The end of term also freed up time to organize a first meeting with my external project partner – Leeds City Council. Up until this point, I had been predominantly focused on the academic aspects of my project – the mathematics, the programming, the data analysis – that my brain had been trained to see over the course of my degrees in Physics and Mathematics. However, it was at this meeting that it became immediately apparent how broad the scope of application of my work would be. This meeting also allowed for the discussion of the variety of data sources that would be available to me, as well as scoping out ideas for an internship project that I look forward to undertaking this semester.

Following the end of term, I travelled down to Cambridge to attend a training week run by the Academy for PhD Training in Statistics. The aim of the week was to provide two intensive courses: one on Statistical Computing and the other on Statistical Inference. This week brought together students from universities across the UK – a variety which was matched by the range of subjects in which students were doing their PhDs, from medical statistics to climate science. Learning such a volume of material in such a compressed time-period was quite a challenge, but the exceedingly high quality of lecturing and evening activities that had been organised helped to make the week a very enjoyable experience.

A Shiny app used on the Statistical Computing section of the courses in Cambridge, which was designed to examine the convergence of different numerical solvers.

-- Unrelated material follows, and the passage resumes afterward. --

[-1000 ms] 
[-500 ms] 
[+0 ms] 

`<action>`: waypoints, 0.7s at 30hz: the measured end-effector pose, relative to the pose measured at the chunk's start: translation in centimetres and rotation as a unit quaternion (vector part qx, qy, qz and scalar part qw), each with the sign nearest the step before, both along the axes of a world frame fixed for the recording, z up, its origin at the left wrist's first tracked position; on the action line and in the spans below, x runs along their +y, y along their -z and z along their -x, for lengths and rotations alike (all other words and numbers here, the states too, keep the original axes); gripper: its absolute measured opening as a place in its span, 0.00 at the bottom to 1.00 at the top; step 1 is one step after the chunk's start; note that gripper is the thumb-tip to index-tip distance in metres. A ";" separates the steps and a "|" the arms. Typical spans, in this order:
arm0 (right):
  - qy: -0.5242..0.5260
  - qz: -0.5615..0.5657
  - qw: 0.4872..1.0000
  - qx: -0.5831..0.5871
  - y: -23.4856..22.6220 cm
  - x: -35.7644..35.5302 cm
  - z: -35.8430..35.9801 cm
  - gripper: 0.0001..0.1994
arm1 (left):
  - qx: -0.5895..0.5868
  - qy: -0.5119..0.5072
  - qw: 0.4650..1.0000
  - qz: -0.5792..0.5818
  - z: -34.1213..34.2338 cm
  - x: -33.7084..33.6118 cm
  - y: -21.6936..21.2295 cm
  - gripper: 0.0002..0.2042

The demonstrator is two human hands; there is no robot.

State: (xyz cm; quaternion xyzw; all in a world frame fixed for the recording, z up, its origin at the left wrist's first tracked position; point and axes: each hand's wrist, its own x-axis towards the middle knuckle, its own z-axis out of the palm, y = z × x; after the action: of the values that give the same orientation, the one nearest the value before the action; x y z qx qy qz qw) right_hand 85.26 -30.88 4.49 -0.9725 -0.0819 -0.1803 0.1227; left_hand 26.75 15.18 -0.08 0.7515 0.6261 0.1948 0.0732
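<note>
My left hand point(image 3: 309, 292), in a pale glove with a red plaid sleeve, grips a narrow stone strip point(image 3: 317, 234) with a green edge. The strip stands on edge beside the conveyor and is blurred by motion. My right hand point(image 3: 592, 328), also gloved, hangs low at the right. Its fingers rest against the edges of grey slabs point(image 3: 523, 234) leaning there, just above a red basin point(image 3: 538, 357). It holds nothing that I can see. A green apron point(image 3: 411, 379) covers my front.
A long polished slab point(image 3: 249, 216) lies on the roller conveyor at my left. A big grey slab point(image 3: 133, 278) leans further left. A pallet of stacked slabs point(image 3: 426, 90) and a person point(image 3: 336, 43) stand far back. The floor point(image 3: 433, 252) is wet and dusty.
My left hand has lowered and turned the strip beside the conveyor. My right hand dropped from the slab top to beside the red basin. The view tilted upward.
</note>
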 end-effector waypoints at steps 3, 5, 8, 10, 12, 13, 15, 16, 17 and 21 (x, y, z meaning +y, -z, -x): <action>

Fortunately, this week was followed by the Christmas break – with the office closed over this period, we had no choice but to down our tools and take some well-earned rest (as well as polishing off a couple of assignments). Returning in the new year, we submitted our assignments and ventured over to Manchester for a week, where we met with the students from the other universities for the second of our joint modules. The topic of this week was Managing Data and Their Environment – a subject that we quickly learned encapsulated a wide variety of topics. The week was split into three parts: the first couple of days were devoted to the ethics and implications of using social data, the next couple of days focused more on the processes of data cleaning and linkage, and the final day was dedicated to a groupwork project whereby we could put into practice the ideas that we had learned about over the course of the week. The section on the usage of social data closely mirrored portions of the Safe Researcher Training course, and so many of the group found this to be a rather familiar exercise. The section on data cleaning and linkage, on the other hand, was found to be a little tougher owing to the volume of new information that we had to take in; I was fortunate to have spent a significant portion of the time that I was employed at Ampere Analysis working on data matching and linkage, however, there was still plenty of new material to absorb.

An example of the data flows created in SAS Enterprise Guide as part of the data cleaning and matching section of the Manchester module.

The challenges of the days were washed away by evenings spent exploring Manchester – the highlight of which was a visit to Tampopo where we enjoyed a variety of Asian food.

With the end of January comes the start of the second semester: a return to taught modules, supervisor meetings and demonstrating along with the new challenge of an internship with our respective project partners. This semester promises to be even busier than the last, however, I am sure that each of us are looking forward to the challenges that await us over the coming months.